Build your emergency corpus
While you’re transitioning, your cash needs can be met with an emergency fund. Ideally, this fund should be 6 to 12 months of your current income. If your expected transition is longer, you will need a bigger fund. For example, if your current take home salary per annum is, say, Rs 10 lakh, it would be good to have savings worth Rs 5 to 10 lakh.
Clear your liabilities
If you owe money to any financial firms, clearing such liabilities should be among your top priorities before quitting your job. Your efforts should be focused on either to clear any outstanding liabilities or reduce it substantially. For instance, you may have a running vehicle loan, a home loan, or a personal loan. You should try to make pre-payments to clear off the loans. This way, you will save yourself from the pain of liabilities while you transition with limited income. This is also important from the point of view of your credit score: if your income in unstable and you’re unable to pay your EMIs, your credit score would fall and reduce your future borrowing potential.
Work on Plan B
You may have a Plan A, which is the big reason you quit your job. What if Plan A fails? Have Plan B ready. Get back to a job soon, work on a secondary business, take up part-time or freelance work, and do what’s necessary to get your finances in order.

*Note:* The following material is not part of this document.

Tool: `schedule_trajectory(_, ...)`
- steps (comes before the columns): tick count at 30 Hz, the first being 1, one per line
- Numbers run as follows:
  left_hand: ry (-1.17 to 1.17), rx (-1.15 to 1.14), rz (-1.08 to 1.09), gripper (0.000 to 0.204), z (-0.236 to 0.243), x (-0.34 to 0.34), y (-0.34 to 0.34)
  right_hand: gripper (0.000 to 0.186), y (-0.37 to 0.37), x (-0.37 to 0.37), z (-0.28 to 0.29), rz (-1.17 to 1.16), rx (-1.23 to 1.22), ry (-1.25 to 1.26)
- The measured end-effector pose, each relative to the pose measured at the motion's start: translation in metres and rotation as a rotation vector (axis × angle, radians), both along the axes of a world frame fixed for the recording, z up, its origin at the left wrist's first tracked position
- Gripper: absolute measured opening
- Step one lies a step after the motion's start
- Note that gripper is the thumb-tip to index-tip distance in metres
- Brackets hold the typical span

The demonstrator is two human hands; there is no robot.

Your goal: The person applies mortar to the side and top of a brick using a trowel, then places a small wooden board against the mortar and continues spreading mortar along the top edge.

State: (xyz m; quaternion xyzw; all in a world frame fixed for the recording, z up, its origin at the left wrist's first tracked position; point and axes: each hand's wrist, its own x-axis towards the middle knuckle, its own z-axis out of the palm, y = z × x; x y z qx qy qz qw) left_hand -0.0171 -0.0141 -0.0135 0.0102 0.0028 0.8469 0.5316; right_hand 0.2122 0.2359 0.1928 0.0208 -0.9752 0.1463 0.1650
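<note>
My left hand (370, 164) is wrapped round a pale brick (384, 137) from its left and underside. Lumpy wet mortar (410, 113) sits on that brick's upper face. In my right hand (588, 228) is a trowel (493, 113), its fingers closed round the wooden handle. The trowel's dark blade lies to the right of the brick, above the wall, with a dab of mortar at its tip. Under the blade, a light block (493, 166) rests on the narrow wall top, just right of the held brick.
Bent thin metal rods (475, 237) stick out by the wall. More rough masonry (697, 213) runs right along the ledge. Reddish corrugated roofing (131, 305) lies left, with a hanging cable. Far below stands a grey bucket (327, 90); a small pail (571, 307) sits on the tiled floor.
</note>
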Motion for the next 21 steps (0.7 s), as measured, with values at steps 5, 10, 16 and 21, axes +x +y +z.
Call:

If you have planned to quit your job without having anything substantial in hand, it is better to reduce your expenses in line with your future needs. You may like to switch to a cheaper apartment, have fewer outings and take public transport. Some simple compromises like these may help you in saving money for times like these.
Try to rework on your decision
Let’s say you realise that you’re financially unprepared and quitting may not be a good idea at this point. You can talk to your HR about your concerns with your job and see if they can address it to retain you.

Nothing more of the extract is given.